WORK ITEM:
Please count the lines below that hold the word "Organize" and give the count without any other text.

DATA EXTRACTS:

[Start of section]

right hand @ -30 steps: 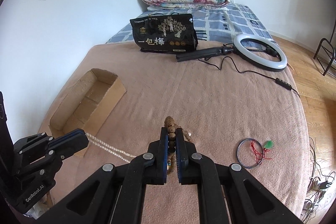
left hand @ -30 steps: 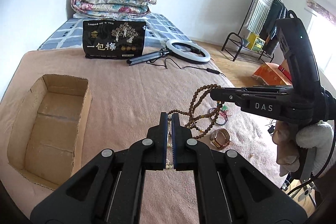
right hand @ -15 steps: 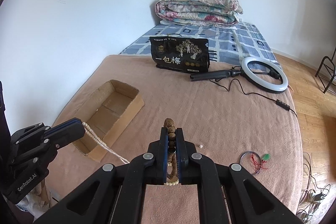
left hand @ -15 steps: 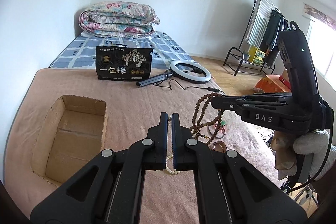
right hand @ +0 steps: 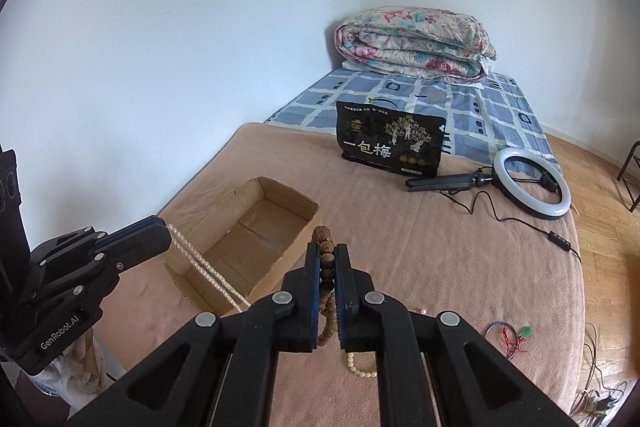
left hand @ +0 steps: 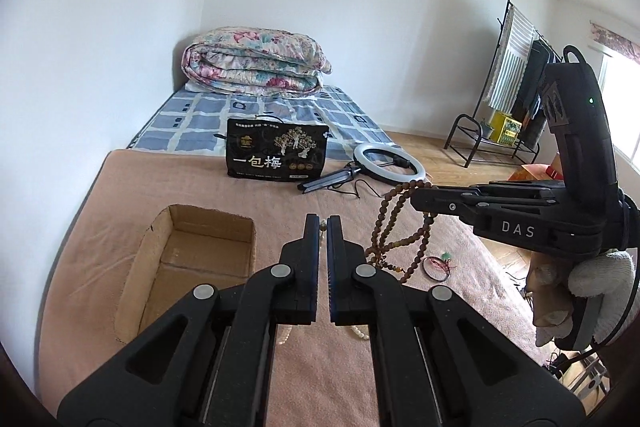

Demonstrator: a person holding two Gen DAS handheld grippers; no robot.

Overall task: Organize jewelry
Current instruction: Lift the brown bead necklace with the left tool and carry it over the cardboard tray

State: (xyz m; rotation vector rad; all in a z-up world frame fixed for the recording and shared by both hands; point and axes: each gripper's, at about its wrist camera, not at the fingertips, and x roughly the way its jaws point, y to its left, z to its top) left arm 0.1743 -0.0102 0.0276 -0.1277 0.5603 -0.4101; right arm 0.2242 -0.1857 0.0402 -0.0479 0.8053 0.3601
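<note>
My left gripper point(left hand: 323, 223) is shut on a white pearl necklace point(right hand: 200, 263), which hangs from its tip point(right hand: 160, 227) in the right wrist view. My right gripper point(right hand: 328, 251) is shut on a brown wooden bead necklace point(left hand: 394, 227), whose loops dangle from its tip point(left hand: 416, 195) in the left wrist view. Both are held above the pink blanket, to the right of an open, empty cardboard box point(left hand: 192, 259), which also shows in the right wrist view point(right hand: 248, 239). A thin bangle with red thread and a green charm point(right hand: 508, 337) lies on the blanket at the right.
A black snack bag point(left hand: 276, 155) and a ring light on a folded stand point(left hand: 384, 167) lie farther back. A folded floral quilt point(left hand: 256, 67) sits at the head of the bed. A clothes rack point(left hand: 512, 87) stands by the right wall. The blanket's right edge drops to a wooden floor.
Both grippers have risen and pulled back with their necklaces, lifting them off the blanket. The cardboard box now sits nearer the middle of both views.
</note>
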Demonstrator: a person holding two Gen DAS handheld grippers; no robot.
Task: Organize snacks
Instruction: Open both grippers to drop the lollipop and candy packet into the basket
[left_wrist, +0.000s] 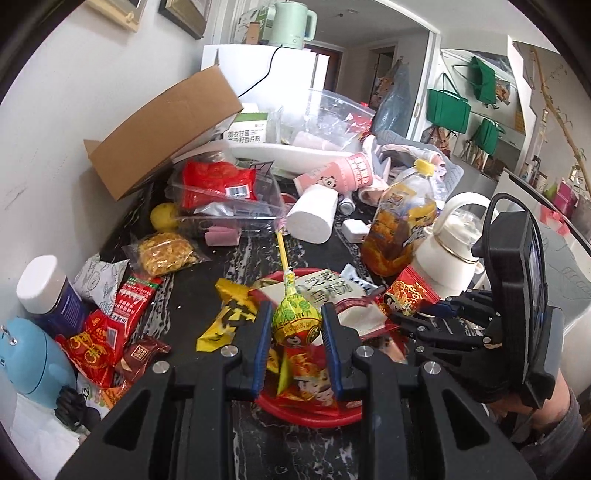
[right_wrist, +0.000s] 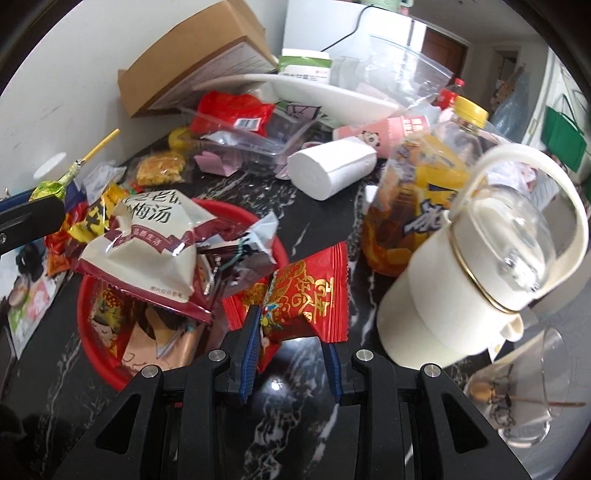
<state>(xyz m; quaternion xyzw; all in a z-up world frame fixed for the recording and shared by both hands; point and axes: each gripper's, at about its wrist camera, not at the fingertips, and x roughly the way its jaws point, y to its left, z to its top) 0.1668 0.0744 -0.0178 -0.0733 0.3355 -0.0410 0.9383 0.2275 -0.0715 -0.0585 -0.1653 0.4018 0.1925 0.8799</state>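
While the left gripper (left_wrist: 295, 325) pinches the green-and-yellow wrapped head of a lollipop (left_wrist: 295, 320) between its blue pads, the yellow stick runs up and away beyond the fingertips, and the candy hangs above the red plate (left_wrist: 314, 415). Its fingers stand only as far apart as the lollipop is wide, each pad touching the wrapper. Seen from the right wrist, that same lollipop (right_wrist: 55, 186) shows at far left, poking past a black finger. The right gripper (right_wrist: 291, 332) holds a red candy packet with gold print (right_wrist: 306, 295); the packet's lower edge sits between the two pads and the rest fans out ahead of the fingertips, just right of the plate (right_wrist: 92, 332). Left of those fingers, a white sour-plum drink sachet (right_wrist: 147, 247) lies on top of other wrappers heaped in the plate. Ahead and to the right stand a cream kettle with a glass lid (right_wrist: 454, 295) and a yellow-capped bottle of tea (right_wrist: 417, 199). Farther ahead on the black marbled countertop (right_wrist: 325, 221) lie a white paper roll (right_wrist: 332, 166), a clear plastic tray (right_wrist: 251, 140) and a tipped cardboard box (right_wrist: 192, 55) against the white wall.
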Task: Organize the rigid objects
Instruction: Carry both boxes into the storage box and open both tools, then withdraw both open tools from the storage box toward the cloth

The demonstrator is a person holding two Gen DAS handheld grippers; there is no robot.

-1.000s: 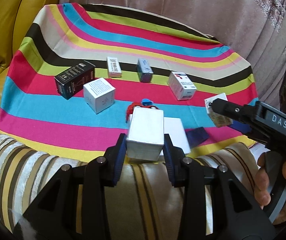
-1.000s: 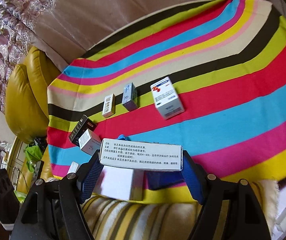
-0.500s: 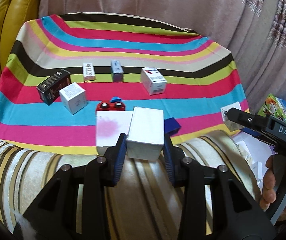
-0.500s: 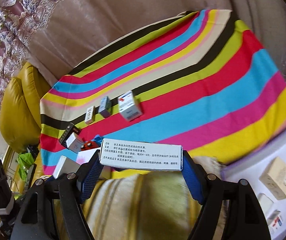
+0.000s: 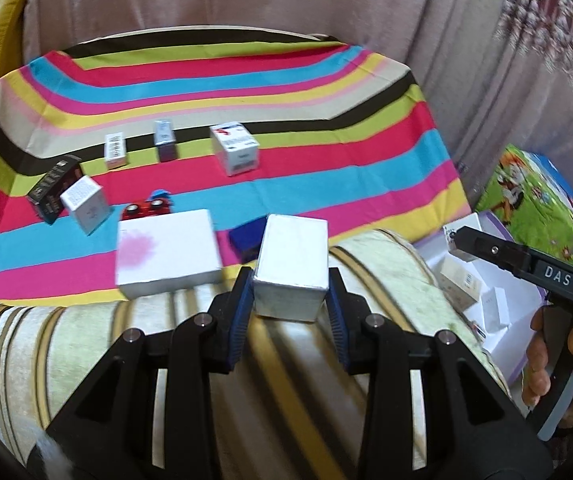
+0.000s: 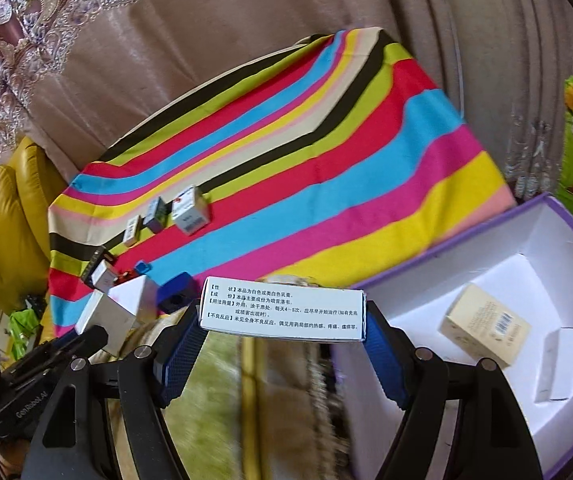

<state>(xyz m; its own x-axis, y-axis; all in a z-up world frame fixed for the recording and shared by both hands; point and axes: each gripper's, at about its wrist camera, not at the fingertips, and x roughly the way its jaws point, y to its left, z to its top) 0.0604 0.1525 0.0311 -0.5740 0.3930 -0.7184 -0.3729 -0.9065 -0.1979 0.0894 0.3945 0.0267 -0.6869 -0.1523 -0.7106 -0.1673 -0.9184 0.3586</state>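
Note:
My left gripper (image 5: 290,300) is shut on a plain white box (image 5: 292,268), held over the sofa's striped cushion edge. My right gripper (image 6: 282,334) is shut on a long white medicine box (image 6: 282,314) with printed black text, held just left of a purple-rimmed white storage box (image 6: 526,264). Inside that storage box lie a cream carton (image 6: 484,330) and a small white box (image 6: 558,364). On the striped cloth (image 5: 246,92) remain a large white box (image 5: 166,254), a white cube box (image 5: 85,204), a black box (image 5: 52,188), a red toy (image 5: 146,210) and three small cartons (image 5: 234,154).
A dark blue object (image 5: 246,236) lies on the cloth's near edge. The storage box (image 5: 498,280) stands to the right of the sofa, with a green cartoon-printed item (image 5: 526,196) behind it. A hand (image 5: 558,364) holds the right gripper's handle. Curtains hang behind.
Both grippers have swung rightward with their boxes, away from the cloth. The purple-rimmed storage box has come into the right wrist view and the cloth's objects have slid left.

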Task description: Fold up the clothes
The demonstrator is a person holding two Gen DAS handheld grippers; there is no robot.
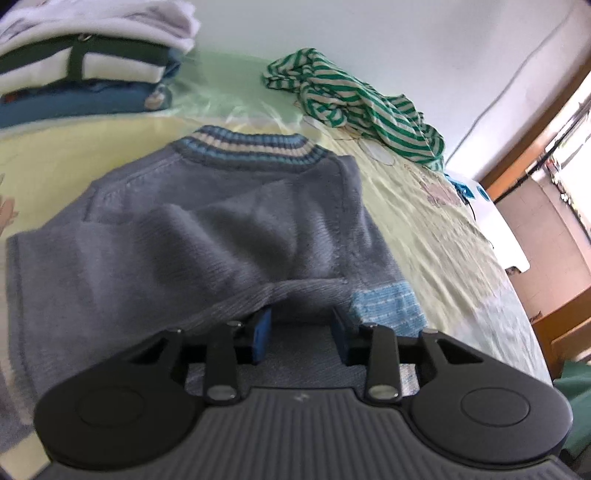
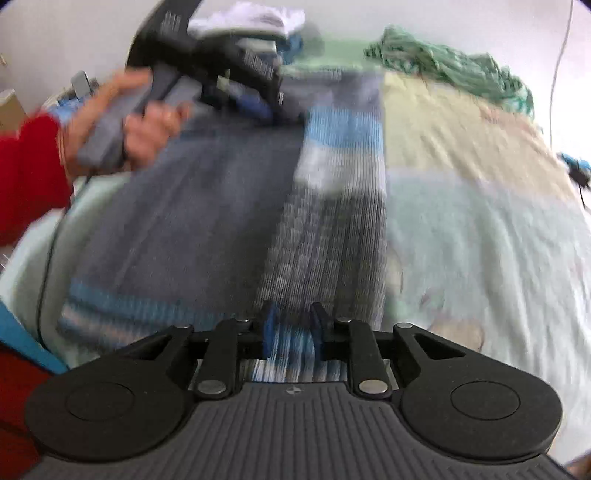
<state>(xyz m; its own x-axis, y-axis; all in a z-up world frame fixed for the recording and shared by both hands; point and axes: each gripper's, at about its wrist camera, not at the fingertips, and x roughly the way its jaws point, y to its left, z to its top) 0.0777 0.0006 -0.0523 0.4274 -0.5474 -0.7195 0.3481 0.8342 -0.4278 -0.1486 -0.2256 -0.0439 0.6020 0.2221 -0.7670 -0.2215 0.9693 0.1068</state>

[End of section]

TASK RESPONSE:
3